In my recent move I came across a set of wheels I had forgotten about. IIRC they were my last pair of glued tubulars. What a mess! And after climate-controlled storage for 4-5 years, the glue and tires seem to be seperating. My taped wheels look ready to ride.

Of course, YMMV. :D

DiabloScott 08-08-22 08:50 AM


Originally Posted by obuckler (Post 22602633)
What I know is as a tubular noob who started out with tape, the first time I had to change a tire I realized I could never do this on the road and that it took forever in the garage. So flats on the road would mean one of three choices to get home: 1) trying usually temporary or ineffective sealant which also precludes ever patching that tube later, 2) a walk, or 3) an extraction by special forces (Uber or preferably my wonderful wife).

I've never used tape, but this is a common complaint - it just has too much grip - very difficult to change a tire in the best of situations, damn near impossible to do it on the road.
If you're using tape because it's easier and cleaner, you give up easy changes on the road... your choice.
But if you're using tape because you don't think glue is strong enough, you've heard too many rolled tire stories from folks who got in a hurry or didn't know what they were doing at all.

CV-6 08-08-22 09:58 AM


Originally Posted by DiabloScott (Post 22602875)
I've never used tape, but this is a common complaint - it just has too much grip - very difficult to change a tire in the best of situations, damn near impossible to do it on the road.
If you're using tape because it's easier and cleaner, you give up easy changes on the road... your choice.
But if you're using tape because you don't think glue is strong enough, you've heard too many rolled tire stories from folks who got in a hurry or didn't know what they were doing at all.

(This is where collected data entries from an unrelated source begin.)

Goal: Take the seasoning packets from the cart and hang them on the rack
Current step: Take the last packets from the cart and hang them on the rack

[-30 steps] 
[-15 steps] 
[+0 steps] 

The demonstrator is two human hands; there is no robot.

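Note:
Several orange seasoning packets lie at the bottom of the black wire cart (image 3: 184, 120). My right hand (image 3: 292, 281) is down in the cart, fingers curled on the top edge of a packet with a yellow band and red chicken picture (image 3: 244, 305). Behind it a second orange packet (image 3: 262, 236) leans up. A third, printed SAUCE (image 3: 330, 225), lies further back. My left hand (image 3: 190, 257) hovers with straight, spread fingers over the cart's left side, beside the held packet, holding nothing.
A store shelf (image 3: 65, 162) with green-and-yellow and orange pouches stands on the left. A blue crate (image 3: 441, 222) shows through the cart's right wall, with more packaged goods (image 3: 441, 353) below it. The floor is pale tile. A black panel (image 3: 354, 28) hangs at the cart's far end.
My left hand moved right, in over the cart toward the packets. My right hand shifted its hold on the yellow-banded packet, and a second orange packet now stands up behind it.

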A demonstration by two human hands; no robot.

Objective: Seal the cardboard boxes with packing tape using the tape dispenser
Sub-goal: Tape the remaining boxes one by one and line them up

I use tape and twice have changed tires on the road. The first time, I did not leave a blank spot of tape opposite the valve and did struggle to get the tire off. Funny part there. A kind soul stopped to help, saw the tubular, and promptly told me he could not help. Second time I had left a blank. It was less difficult to remove. You only need a starting point to get the tire removed. My technique is to slide a tire iron under the tire at the blank and then slide it along the rim to the point I can roll the tire to peel it off.

Once I learned, I find tape tire changes are as easy as glued.